Olympic rower Rob Hamill says it is a huge relief that the man who admitted to overseeing the torture and killing of his brother as the Khmer Rouge's chief prison warden, has had his appeal rejected and his sentence increased to life imprisonment.
The prison chief responsible for the torture of New Zealander Kerry Hamill, who was later killed by the Khmer Rouge regime, has had his sentence increased to life in prison.
Hamill, Canadian Stuart Glass and Englishman John Dewhirst were on the yacht Foxy Lady when it went off course, possibly due to a storm, and came to a small island in Cambodian waters. The men took shelter there, but were discovered and later killed by the Khmer Rouge in 1978.
Cambodia's UN-backed genocide court today rejected the appeal by Khmer Rouge jailer Kaing Guek Eav "Duch", who was jailed in 2010 for his role in running a notorious prison where thousands of inmates were killed.
"The penalty must be harsh to prevent similar crimes, undoubtedly among the worst in human history," the president of the court chamber, Kong Srim, said in reading the verdict.
He described Duch as a "shocking and heinous character" who had overseen a "factory of death".
Duch, 69, confessed to the torture of more than 12,000 people - among them Rob Hamill's brother, Kerry - before they were executed during his tenure as chief of the notorious S-21 prison in Phnom Penh, Cambodia's capital.
Duch's guilty verdicts on murder, torture, rape and crimes against humanity in July 2010 in the court's only ruling to date.

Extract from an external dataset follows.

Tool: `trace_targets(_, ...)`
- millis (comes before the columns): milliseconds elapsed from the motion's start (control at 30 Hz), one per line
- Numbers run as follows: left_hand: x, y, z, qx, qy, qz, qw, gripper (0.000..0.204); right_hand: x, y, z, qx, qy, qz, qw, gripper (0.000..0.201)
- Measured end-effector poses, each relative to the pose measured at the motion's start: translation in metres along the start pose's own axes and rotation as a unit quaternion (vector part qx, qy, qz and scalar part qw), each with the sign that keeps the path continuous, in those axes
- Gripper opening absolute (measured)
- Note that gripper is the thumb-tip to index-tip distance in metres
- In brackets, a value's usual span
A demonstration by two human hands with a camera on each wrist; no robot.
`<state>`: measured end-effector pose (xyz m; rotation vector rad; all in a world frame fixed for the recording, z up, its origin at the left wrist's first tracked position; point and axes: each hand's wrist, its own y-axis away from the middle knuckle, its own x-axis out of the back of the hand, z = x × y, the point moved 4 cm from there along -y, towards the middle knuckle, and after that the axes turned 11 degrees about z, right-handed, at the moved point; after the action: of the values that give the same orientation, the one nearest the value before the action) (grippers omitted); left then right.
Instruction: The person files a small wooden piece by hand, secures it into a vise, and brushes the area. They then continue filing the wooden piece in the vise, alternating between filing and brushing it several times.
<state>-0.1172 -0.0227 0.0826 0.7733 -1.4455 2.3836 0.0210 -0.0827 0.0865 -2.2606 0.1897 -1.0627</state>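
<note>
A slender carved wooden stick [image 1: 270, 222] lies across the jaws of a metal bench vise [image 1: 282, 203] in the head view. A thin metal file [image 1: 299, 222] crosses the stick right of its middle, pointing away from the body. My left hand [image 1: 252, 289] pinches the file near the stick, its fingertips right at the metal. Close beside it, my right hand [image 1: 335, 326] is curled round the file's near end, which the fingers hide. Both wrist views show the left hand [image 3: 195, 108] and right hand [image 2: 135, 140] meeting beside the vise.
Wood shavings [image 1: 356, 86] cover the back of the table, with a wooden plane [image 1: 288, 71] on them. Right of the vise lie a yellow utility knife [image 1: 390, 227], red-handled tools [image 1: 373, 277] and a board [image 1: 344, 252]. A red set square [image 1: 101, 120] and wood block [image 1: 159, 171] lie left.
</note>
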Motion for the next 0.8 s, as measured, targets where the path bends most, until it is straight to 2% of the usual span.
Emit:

He was given a 35-year jail term but that was immediately commuted to 19 years because of time already served in military detention.
Duch appealed against the decision, arguing that the court had no jurisdiction to try him because he was not a top commander of Pol Pot's ultra-Maoist regime, under which an estimated 1.7-2.2 million people died.
The prosecutors and civil parties also appealed, demanding a heavier sentence.
Duch's defence lawyers claimed he was not the most responsible senior official at S-21. and was merely a junior official following orders.
But judges rejected his claim and increased his sentence from 35 years to life.
Mr Hamill said he was hoping to see Duch put away "for the rest of his living days" as no number of years could serve as justice for his brother's death.
"I didn't dare believe that he would get a life sentence. It was just too much to kind of hope for," Mr Hamill said.
"It's huge. The more I think about it it's very significant."
He said there was no rush of emotion on watching the verdict announced live online, but it was a weight off his shoulders.
"This has just been such a long process. I have to say I've built up a bit of a thick skin through it all now.
"It's just a relief."
The tribunal has separately put the three most senior surviving leaders of the Khmer Rouge regime on trial. Pol Pot, the architect of the agrarian revolution, died in 1998.